Problem details: Here is the task for the listing below: output exactly the lines from the one containing "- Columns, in" through the one containing "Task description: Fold", and leave out the pictures.

Segment Open

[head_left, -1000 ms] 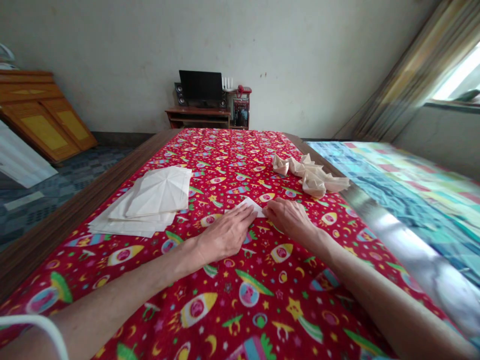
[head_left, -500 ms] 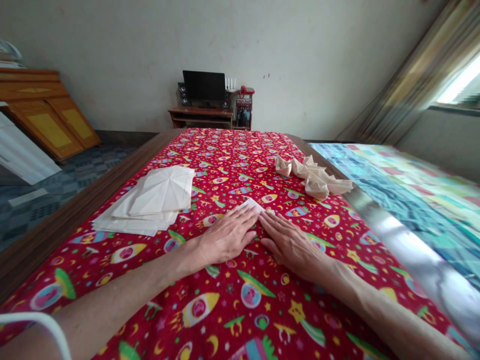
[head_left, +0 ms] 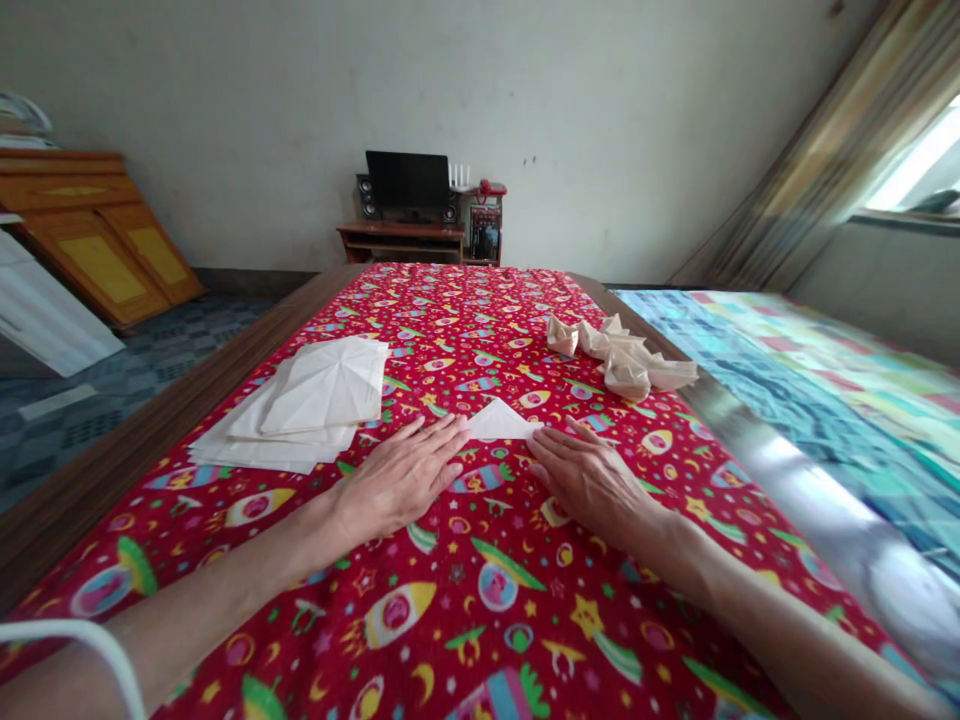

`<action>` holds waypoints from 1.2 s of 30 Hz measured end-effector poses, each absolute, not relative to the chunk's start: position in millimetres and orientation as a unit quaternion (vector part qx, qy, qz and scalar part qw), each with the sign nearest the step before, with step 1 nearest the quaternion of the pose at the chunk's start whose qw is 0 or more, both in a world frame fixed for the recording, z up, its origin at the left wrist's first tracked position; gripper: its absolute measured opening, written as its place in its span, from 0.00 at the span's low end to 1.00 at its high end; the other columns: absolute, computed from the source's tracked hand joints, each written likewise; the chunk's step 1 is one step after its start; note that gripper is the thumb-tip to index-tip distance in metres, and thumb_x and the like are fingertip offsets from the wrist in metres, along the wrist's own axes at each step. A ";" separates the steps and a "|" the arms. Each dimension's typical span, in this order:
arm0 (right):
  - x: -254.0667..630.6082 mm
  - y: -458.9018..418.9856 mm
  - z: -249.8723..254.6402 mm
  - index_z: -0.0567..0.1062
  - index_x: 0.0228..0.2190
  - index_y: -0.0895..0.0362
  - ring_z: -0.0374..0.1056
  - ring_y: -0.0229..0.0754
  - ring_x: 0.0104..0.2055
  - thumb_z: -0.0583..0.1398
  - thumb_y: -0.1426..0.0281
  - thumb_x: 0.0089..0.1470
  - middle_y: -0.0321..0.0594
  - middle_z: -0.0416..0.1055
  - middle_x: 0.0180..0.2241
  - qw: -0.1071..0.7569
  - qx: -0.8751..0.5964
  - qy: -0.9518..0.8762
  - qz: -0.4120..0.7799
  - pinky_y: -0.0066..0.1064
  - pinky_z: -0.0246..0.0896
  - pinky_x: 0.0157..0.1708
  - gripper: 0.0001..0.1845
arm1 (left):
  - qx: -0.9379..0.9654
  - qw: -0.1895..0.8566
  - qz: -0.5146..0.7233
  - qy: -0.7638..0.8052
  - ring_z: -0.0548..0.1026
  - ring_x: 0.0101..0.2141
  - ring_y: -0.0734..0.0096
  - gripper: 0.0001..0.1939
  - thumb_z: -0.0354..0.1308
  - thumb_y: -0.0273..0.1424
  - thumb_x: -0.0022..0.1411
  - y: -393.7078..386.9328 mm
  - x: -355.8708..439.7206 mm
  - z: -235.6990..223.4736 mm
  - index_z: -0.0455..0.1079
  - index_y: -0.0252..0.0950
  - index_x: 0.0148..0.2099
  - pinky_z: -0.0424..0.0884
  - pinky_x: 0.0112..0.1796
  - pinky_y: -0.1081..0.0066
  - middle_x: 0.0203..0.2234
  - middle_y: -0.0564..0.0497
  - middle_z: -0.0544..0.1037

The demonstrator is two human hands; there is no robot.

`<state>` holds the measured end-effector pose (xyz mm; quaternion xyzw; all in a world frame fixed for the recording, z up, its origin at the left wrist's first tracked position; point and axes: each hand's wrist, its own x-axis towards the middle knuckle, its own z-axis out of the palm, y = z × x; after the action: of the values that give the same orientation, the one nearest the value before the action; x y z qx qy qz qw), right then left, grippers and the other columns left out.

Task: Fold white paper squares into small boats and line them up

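Note:
A white sheet of paper folded into a triangle (head_left: 500, 421) lies flat on the red patterned cloth, its point facing away from me. My left hand (head_left: 405, 468) rests flat with fingers stretched out, the fingertips at the triangle's left corner. At the right corner lie the fingertips of my right hand (head_left: 589, 478), also flat with its fingers extended. Farther left is a stack of creased white paper sheets (head_left: 326, 388). Several folded paper pieces (head_left: 626, 365), boat-like in shape, sit in a group beyond my right hand.
The red cloth (head_left: 480, 560) covers a table with brown wooden edges (head_left: 75, 465). To the right is a bed with a checked cover (head_left: 757, 390). A monitor (head_left: 409, 180) on a small desk stands by the far wall. A white cable (head_left: 90, 632) curves at the lower left.
My hands were together over the folded paper. They have slid apart to its two corners, uncovering the triangle. The right hand went from curled fingers to flat.

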<state>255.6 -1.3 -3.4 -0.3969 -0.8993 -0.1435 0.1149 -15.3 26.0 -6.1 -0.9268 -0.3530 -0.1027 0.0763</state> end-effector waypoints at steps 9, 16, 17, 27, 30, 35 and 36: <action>229.5 14.5 0.1 0.70 0.46 0.61 0.65 0.46 0.52 0.49 0.68 0.62 0.50 0.71 0.47 0.149 -0.367 -0.912 -0.104 0.41 0.59 0.53 0.16 | -0.941 0.071 -0.100 -0.317 0.57 0.61 0.65 0.23 0.41 0.38 0.69 35.2 12.9 -3.1 0.58 0.32 0.61 0.55 0.58 0.63 0.60 0.43 0.61; 239.2 15.1 4.1 0.73 0.40 0.59 0.68 0.44 0.49 0.48 0.70 0.63 0.47 0.73 0.44 0.152 -0.373 -0.911 -0.095 0.38 0.60 0.52 0.15 | -0.934 0.072 -0.120 -0.329 0.61 0.59 0.63 0.21 0.42 0.34 0.68 37.3 10.3 -4.1 0.62 0.33 0.59 0.58 0.57 0.61 0.58 0.45 0.64; 240.4 15.3 5.0 0.73 0.39 0.59 0.69 0.44 0.48 0.48 0.71 0.63 0.47 0.74 0.43 0.147 -0.379 -0.908 -0.098 0.38 0.61 0.51 0.15 | -0.930 0.077 -0.129 -0.336 0.62 0.58 0.63 0.20 0.42 0.34 0.68 36.1 7.8 -4.0 0.63 0.33 0.58 0.59 0.56 0.60 0.58 0.45 0.65; 220.5 37.7 4.5 0.72 0.34 0.59 0.68 0.41 0.45 0.49 0.75 0.62 0.44 0.73 0.38 0.126 -0.364 -0.918 -0.088 0.31 0.61 0.46 0.11 | -0.899 0.071 -0.201 -0.384 0.68 0.53 0.65 0.19 0.44 0.28 0.66 45.5 3.8 -9.4 0.67 0.29 0.54 0.65 0.55 0.64 0.52 0.42 0.71; 223.0 38.0 3.3 0.71 0.36 0.60 0.67 0.41 0.44 0.49 0.75 0.62 0.46 0.72 0.39 0.138 -0.354 -0.921 -0.087 0.29 0.61 0.44 0.11 | -0.900 0.043 -0.224 -0.370 0.68 0.54 0.67 0.19 0.43 0.27 0.66 50.4 -2.4 -12.2 0.67 0.29 0.54 0.64 0.56 0.65 0.53 0.44 0.71; 223.5 35.0 6.1 0.69 0.34 0.62 0.67 0.41 0.38 0.49 0.77 0.61 0.46 0.71 0.35 0.114 -0.345 -0.927 -0.096 0.29 0.62 0.39 0.10 | -0.893 0.028 -0.248 -0.375 0.69 0.53 0.66 0.18 0.46 0.27 0.65 50.7 -3.8 -14.0 0.68 0.30 0.54 0.66 0.55 0.63 0.52 0.44 0.72; 223.1 34.9 6.1 0.69 0.34 0.62 0.67 0.41 0.37 0.48 0.77 0.61 0.46 0.71 0.34 0.115 -0.345 -0.927 -0.096 0.29 0.62 0.38 0.10 | -0.892 0.025 -0.252 -0.375 0.69 0.53 0.66 0.18 0.46 0.27 0.65 50.8 -3.4 -14.3 0.68 0.30 0.54 0.66 0.55 0.63 0.52 0.44 0.72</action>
<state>223.1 34.9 6.1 -0.3452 -0.9265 -0.0962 0.1146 -3.4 50.8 -14.3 -0.8919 -0.3747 -0.2518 0.0247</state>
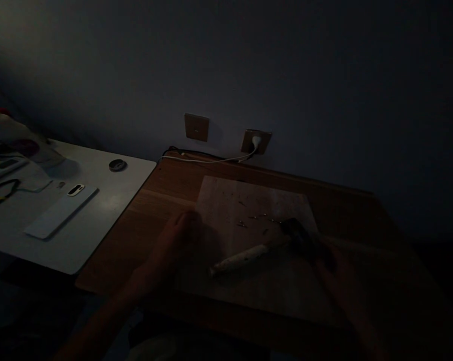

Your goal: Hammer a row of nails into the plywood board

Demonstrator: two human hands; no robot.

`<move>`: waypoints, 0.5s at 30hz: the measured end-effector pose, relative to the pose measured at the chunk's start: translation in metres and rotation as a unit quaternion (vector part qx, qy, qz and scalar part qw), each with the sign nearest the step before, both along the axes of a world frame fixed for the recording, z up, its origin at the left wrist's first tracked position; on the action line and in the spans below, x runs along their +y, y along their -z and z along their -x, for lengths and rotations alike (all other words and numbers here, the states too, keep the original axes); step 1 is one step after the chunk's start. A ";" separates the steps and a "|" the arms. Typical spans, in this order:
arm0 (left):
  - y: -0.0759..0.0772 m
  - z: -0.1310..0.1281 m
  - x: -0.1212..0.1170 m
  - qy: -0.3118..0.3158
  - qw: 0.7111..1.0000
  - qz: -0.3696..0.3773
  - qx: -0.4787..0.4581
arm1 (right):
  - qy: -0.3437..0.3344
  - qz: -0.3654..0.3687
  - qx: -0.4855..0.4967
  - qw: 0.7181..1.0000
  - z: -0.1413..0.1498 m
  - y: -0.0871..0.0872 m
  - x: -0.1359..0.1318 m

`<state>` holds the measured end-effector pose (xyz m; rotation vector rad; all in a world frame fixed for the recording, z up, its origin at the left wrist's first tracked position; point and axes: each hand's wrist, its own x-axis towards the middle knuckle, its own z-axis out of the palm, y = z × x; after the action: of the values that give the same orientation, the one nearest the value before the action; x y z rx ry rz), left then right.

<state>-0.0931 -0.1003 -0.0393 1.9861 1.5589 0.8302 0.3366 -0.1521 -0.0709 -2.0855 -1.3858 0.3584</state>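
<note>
The picture is very dark. A pale wooden board [249,200] lies on a brown desk [162,200]. On the board rests a hammer [245,257] with a light handle and a dark head, and several small nails [257,217] lie scattered just beyond it. My left hand [176,235] rests at the board's left edge, its fingers bunched and dim. My right hand [333,273] is a dark blur at the board's right side, close to the hammer's head. I cannot make out whether either hand holds anything.
A white table [109,200] adjoins the desk on the left, with a white phone [61,210], a small round dark object [117,164], cloth and a strap on it. On the wall are a switch [196,127] and a socket [255,141] with a white plug and cable.
</note>
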 end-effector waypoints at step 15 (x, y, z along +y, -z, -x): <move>-0.011 -0.088 -0.008 0.312 0.912 0.009 0.266 | 0.100 -0.093 0.000 0.991 0.048 -0.017 -0.023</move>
<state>-0.0055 -0.1083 -0.0285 2.6099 1.0228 0.0116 0.2883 -0.1750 -0.0539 -2.0461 -1.1490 0.1401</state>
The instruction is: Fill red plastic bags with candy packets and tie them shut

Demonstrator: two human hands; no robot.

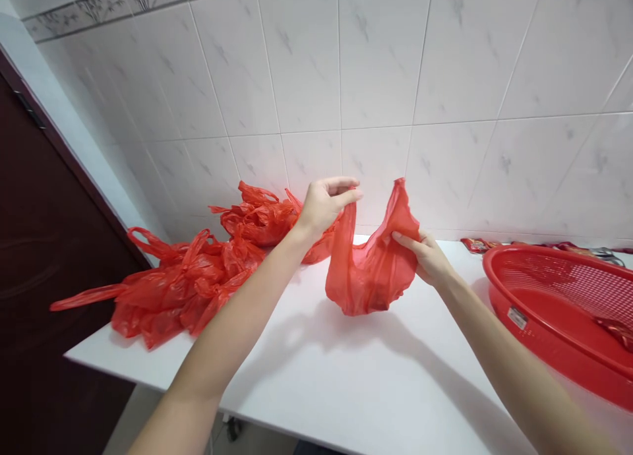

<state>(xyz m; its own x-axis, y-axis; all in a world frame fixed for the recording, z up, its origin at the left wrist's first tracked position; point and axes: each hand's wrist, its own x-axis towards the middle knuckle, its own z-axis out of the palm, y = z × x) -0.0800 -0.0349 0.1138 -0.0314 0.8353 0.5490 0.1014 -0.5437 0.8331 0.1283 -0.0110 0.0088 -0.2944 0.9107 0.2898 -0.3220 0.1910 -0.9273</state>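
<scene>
A red plastic bag hangs between my two hands, just above the white table. My left hand pinches the top of its left handle. On the other side, my right hand grips the bag's right edge with the thumb in front, below the upright right handle. Something darker shows through the bottom of the bag, but I cannot make out what it is. To the left lie several more red plastic bags in a heap, bunched up with their handles sticking out, and others are behind them near the wall.
A large red plastic basket stands at the table's right, with a red packet inside. Small red packets lie behind it along the tiled wall. The white table's front edge is near me; a dark red door is at left.
</scene>
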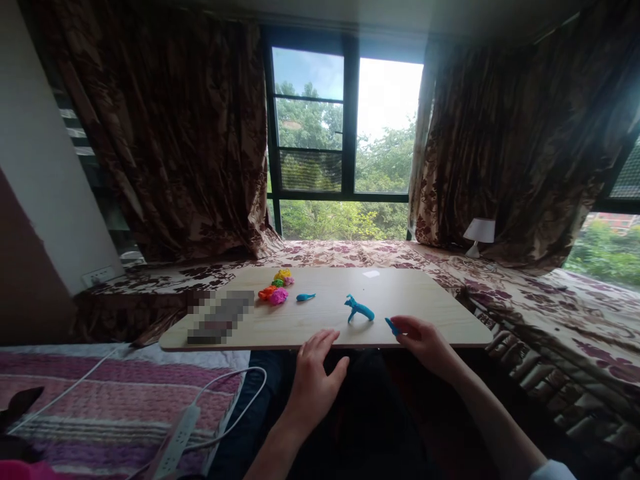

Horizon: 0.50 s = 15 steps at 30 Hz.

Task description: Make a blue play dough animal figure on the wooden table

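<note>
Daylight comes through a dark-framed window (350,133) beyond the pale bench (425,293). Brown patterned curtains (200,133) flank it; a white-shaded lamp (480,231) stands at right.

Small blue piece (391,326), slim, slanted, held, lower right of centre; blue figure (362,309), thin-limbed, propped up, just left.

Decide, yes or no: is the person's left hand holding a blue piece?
No, the left hand is open with its thumb spread, while the right hand pinches a small blue piece.

Blue figure (364,311) — likely gap leftward
</note>
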Available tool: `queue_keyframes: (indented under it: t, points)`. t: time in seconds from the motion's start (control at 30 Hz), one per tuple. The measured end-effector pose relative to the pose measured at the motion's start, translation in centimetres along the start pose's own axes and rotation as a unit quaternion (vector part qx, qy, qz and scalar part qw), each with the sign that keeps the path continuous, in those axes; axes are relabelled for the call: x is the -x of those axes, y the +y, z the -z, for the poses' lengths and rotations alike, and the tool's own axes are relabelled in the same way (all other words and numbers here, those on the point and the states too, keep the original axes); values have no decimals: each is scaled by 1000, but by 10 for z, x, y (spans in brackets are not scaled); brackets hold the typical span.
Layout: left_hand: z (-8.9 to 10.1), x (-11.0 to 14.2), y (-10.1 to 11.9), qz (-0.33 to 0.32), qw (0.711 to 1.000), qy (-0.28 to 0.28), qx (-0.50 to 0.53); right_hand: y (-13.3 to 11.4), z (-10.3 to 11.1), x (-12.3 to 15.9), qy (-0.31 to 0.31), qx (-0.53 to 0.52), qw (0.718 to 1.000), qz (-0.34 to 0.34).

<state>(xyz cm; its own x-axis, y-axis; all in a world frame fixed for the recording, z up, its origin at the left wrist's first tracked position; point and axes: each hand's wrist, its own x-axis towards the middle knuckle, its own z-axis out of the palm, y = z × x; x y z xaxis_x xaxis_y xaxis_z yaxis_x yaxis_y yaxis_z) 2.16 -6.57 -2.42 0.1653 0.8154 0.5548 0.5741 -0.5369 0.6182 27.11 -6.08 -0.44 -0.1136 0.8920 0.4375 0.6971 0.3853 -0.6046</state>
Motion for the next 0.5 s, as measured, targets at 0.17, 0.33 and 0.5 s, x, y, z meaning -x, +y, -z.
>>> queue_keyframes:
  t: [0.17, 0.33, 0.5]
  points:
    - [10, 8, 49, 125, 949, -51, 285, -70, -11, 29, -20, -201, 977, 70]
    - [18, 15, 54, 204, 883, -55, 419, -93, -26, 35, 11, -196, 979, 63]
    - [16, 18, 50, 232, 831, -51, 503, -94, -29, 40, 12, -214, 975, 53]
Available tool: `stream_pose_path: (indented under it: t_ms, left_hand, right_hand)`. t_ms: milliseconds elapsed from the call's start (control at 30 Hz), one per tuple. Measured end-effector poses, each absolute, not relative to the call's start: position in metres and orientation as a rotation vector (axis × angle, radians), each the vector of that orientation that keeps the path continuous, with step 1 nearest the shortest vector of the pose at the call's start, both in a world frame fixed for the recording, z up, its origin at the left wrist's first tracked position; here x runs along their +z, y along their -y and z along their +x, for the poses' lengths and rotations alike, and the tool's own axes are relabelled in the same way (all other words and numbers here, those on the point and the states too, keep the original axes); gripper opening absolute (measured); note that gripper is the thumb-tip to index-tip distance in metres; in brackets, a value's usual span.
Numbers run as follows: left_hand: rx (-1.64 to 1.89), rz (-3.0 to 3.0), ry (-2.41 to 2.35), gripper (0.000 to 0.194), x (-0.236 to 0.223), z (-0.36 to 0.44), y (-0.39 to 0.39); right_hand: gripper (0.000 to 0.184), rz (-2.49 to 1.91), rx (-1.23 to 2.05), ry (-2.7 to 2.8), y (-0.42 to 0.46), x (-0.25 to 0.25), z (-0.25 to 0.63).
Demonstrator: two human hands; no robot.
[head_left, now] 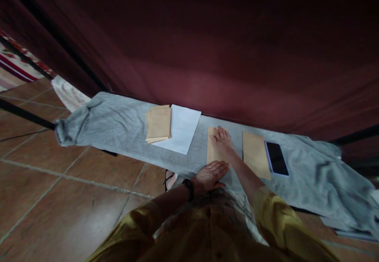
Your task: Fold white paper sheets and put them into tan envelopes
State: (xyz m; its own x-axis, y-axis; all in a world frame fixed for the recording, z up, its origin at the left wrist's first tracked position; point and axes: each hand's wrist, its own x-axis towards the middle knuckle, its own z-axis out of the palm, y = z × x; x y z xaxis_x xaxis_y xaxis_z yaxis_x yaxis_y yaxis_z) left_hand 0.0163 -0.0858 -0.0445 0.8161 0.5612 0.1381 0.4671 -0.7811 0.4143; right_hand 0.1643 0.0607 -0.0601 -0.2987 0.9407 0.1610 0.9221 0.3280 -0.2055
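Observation:
My right hand point(221, 143) lies flat, fingers stretched out, pressing on a brown envelope point(211, 147) on the grey cloth point(118, 124). My left hand point(211, 175) rests open at the near edge of the cloth, its fingers touching the envelope's near end. A black band sits on my left wrist. Another brown envelope point(255, 154) lies just right of my right hand. A stack of brown envelopes point(159, 123) sits to the left, partly on a white sheet of paper point(181, 128).
A black phone point(276, 158) lies face up right of the second envelope. The grey cloth covers a narrow surface in front of a dark red curtain point(225, 49). Brown floor tiles point(59, 183) spread to the left and below.

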Motion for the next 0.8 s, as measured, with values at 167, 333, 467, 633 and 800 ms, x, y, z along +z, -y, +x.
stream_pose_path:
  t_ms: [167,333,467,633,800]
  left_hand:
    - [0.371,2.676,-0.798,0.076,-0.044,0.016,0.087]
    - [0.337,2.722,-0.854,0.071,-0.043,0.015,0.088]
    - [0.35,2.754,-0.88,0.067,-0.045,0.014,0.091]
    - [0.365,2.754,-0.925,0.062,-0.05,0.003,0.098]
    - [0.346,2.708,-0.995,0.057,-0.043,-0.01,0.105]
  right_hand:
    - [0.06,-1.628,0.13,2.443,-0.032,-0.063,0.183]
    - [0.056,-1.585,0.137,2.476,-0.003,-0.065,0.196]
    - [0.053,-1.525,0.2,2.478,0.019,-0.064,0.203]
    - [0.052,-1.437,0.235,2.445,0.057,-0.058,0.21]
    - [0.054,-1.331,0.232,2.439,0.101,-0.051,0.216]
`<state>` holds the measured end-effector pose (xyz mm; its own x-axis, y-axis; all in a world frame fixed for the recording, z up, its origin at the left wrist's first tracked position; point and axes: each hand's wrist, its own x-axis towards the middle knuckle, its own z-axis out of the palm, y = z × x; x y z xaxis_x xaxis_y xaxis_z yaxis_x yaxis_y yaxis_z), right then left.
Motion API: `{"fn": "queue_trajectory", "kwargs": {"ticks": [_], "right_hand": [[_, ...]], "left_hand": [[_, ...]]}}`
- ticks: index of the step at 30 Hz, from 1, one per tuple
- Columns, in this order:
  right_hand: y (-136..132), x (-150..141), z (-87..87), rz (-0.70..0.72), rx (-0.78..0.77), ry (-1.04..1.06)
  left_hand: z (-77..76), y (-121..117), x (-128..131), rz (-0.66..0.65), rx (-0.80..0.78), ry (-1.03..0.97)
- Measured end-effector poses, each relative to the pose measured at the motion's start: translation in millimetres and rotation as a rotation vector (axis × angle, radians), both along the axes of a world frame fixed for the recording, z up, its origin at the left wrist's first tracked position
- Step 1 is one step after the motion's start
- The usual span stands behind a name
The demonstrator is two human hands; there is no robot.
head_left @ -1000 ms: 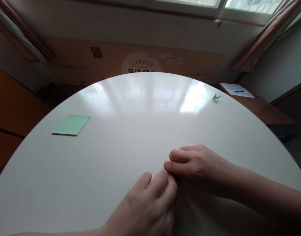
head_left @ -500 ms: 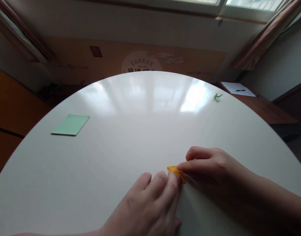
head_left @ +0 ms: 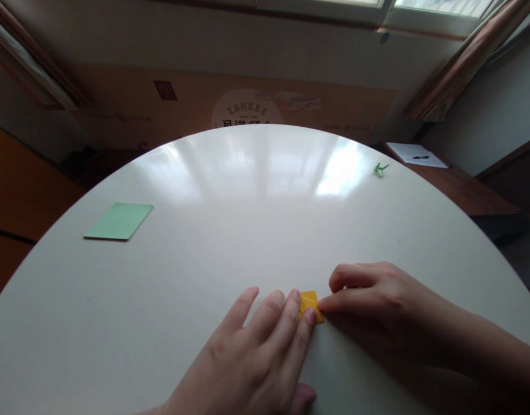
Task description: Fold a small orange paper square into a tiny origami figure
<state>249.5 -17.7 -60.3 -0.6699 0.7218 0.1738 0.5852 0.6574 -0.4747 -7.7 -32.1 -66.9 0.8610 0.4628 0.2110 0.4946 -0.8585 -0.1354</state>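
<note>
So the yellow paper is on the near part of the white table, right between both hands. Left hand isn't clenched: fingers spread, tips pinning the paper down. Right hand is half curled with a fingertip at the paper's right edge; can't tell if the thumb's pinching underneath.

Looks like creasing to me. I'd pin it firmly with the left, line the edges up, then press outward along the crease so nothing skews.

Table's glossy, with window glare at the far side, so paper could slide. Green pad sits far left, little green thing far right. Beyond: lettered panel, curtains, window.
</note>
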Motion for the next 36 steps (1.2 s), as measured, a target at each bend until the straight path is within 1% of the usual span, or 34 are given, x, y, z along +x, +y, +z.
{"fn": "queue_trajectory", "kwargs": {"ticks": [2,8,11,16,21,24,26,27,30,31,33,36], "right_hand": [[-0.1,1.7,0.2,-0.010,-0.020,0.005],[2.0,6.8,-2.4,-0.048,0.019,0.065],[1.2,4.7,-0.8,-0.089,0.025,0.043],[-4.2,-9.7,4.2,-0.187,0.006,-0.066],[-16.0,-26.7,10.0,-0.309,-0.017,-0.140],[-22.6,-34.8,13.5,-0.350,-0.025,-0.143],[-24.3,-39.3,15.7,-0.374,-0.059,-0.115],[-24.3,-41.3,16.6,-0.391,-0.087,-0.095],[-21.4,-45.6,19.2,-0.421,-0.181,-0.039],[-20.0,-46.4,20.0,-0.412,-0.204,-0.028],[-16.7,-47.0,22.1,-0.397,-0.210,-0.031],[-10.5,-45.6,26.7,-0.386,-0.192,-0.063]], "left_hand": [[1.2,0.0,-0.2,0.004,0.000,0.003],[8.7,2.4,0.6,0.018,0.003,-0.069],[11.6,4.9,3.5,0.007,-0.004,-0.085],[12.8,7.8,8.1,0.017,-0.035,-0.088],[13.8,8.8,7.8,-0.015,-0.028,-0.163],[18.0,14.1,6.0,-0.010,-0.089,-0.240],[22.9,21.6,4.4,0.033,-0.168,-0.289],[25.8,26.3,3.5,0.077,-0.201,-0.317],[35.4,41.4,0.5,0.313,-0.325,-0.337],[38.4,46.2,-0.4,0.357,-0.341,-0.328],[44.1,54.8,-1.7,0.394,-0.374,-0.293],[52.4,65.8,-1.5,0.382,-0.467,-0.173]]}}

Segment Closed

Answer to this exercise:
- Columns, in this order:
  right_hand: y (-136..132), x (-150..141), z (-87..87), rz (-0.70..0.72), rx (-0.78..0.77), ry (-1.04..1.06)
  left_hand: z (-77..76), y (-121..117), x (-128..131), rz (-0.66..0.65), rx (-0.80..0.78), ry (-1.03..0.97)
- Measured end-effector poses, each relative to the pose measured at the motion's start: translation in millimetres and rotation as a rotation vector (axis × angle, radians), both along the axes of a world frame fixed for the recording, z up, its origin at the left wrist's first tracked position
- Step 1 is one step after the motion's start
- The usual span stands behind a name
The demonstrator is two human hands; there is no robot.
head_left @ -1000 ms: 
head_left @ -500 ms: 
head_left @ +0 ms: 
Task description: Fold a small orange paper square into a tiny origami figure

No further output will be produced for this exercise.